§ WHAT TO WORK ON: Count the lines below that contain the word "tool" and give only that number.

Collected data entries
************

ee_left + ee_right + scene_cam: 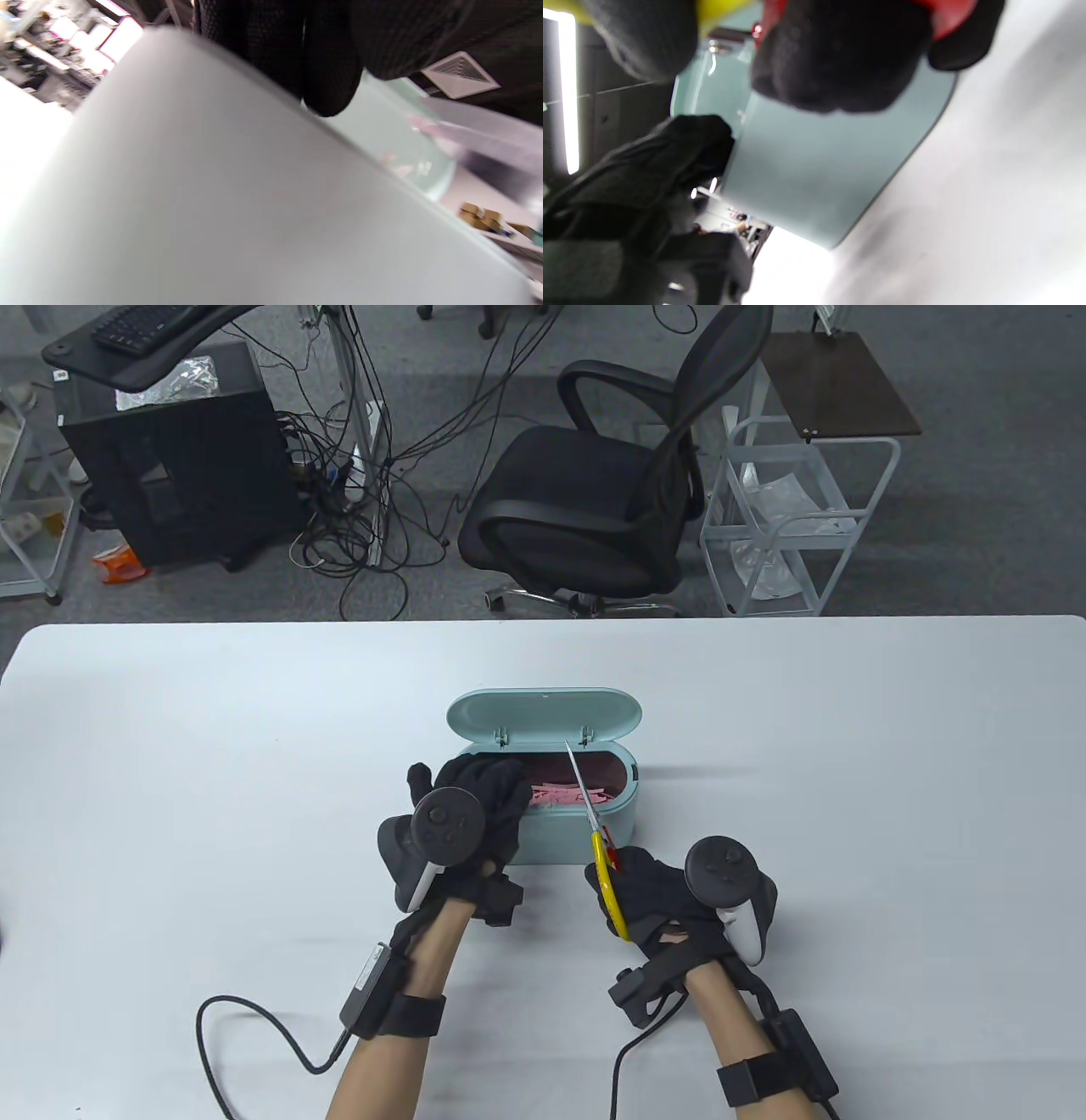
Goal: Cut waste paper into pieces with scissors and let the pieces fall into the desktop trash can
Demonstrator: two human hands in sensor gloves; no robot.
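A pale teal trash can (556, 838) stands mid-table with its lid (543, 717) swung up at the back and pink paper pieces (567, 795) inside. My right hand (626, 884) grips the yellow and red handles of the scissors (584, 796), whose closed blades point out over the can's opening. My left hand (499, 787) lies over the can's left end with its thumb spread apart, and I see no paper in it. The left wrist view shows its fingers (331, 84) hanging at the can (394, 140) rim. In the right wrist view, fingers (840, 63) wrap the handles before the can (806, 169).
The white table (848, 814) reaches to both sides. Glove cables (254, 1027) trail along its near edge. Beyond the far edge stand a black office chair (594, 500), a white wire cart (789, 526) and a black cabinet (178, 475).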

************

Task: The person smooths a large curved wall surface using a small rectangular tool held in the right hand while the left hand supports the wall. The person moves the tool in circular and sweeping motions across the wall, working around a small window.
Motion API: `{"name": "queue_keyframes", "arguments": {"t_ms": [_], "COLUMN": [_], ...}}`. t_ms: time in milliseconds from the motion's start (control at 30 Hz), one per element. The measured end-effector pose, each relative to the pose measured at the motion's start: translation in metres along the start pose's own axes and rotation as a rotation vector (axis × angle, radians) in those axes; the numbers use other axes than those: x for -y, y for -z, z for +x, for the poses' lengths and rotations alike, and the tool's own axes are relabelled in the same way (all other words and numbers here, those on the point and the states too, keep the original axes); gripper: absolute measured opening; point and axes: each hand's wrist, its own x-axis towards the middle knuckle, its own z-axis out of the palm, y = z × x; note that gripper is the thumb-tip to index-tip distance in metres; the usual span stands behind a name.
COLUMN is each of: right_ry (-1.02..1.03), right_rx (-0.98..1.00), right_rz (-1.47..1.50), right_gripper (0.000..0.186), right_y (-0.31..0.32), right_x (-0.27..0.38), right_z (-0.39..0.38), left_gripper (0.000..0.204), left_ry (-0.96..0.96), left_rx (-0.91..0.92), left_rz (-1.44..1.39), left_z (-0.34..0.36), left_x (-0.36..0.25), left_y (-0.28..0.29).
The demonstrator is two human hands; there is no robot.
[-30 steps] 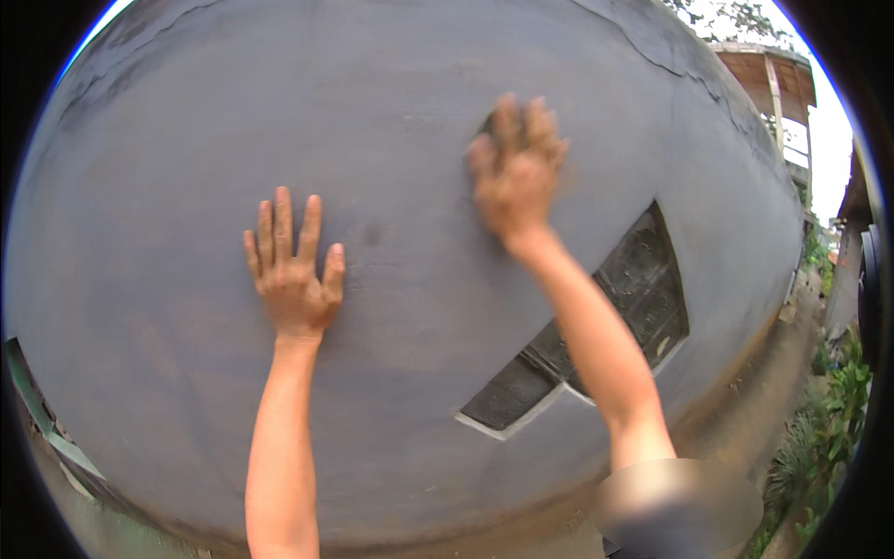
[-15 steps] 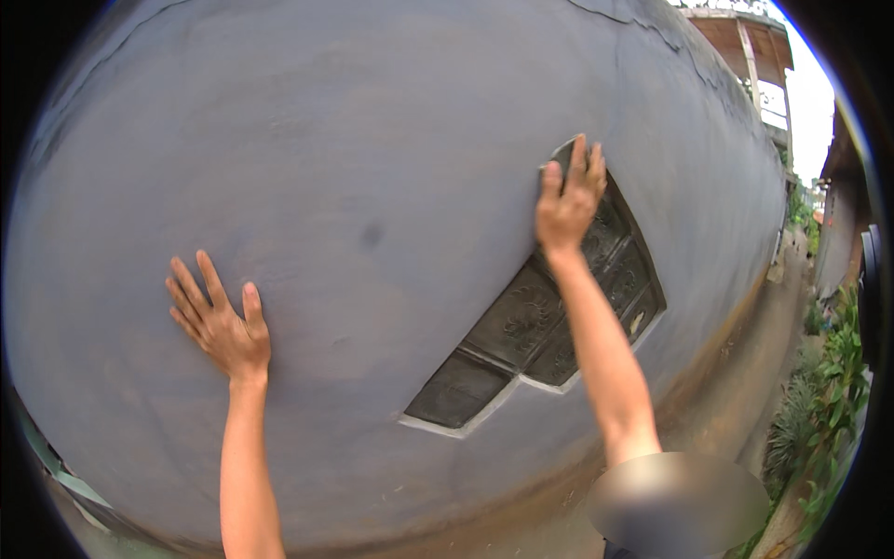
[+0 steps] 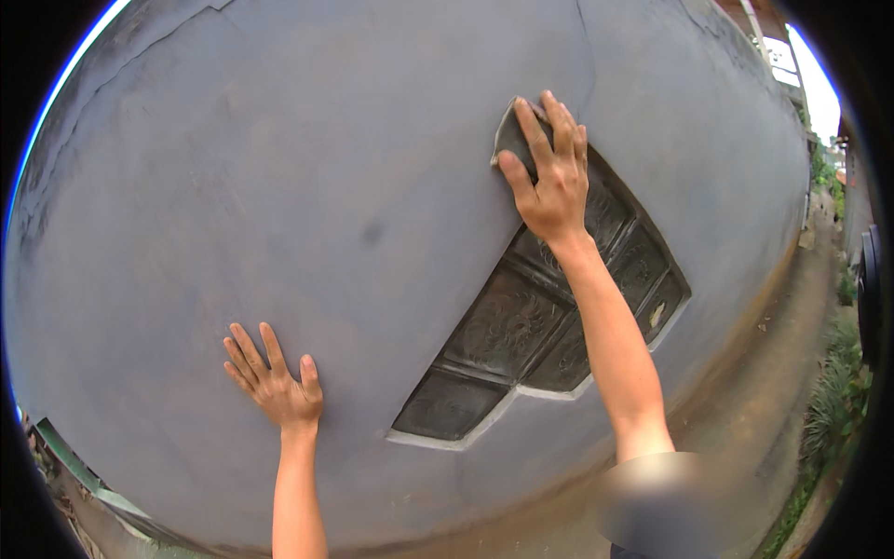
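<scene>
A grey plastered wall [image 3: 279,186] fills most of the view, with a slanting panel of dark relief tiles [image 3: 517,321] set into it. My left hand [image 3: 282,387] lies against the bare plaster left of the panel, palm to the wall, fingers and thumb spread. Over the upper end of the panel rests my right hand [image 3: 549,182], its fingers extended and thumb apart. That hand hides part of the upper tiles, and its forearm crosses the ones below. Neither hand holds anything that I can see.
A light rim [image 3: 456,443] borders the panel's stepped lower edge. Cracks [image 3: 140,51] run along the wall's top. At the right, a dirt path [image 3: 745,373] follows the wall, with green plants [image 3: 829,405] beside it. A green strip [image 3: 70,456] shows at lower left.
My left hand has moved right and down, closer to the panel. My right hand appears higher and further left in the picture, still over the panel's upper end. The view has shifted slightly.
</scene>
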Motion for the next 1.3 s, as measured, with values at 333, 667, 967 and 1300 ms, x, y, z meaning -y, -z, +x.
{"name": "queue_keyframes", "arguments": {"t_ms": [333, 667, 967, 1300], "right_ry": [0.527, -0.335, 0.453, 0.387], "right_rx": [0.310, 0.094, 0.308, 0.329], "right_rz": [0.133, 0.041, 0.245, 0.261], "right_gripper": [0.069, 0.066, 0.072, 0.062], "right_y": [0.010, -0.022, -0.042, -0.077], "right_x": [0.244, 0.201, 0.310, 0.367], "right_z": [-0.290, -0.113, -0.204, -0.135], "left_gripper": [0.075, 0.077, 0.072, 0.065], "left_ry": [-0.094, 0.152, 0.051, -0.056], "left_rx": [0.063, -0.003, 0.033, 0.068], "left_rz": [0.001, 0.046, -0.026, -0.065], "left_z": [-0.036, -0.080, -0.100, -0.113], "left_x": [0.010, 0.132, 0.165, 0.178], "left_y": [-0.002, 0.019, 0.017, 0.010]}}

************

§ OUTPUT: 2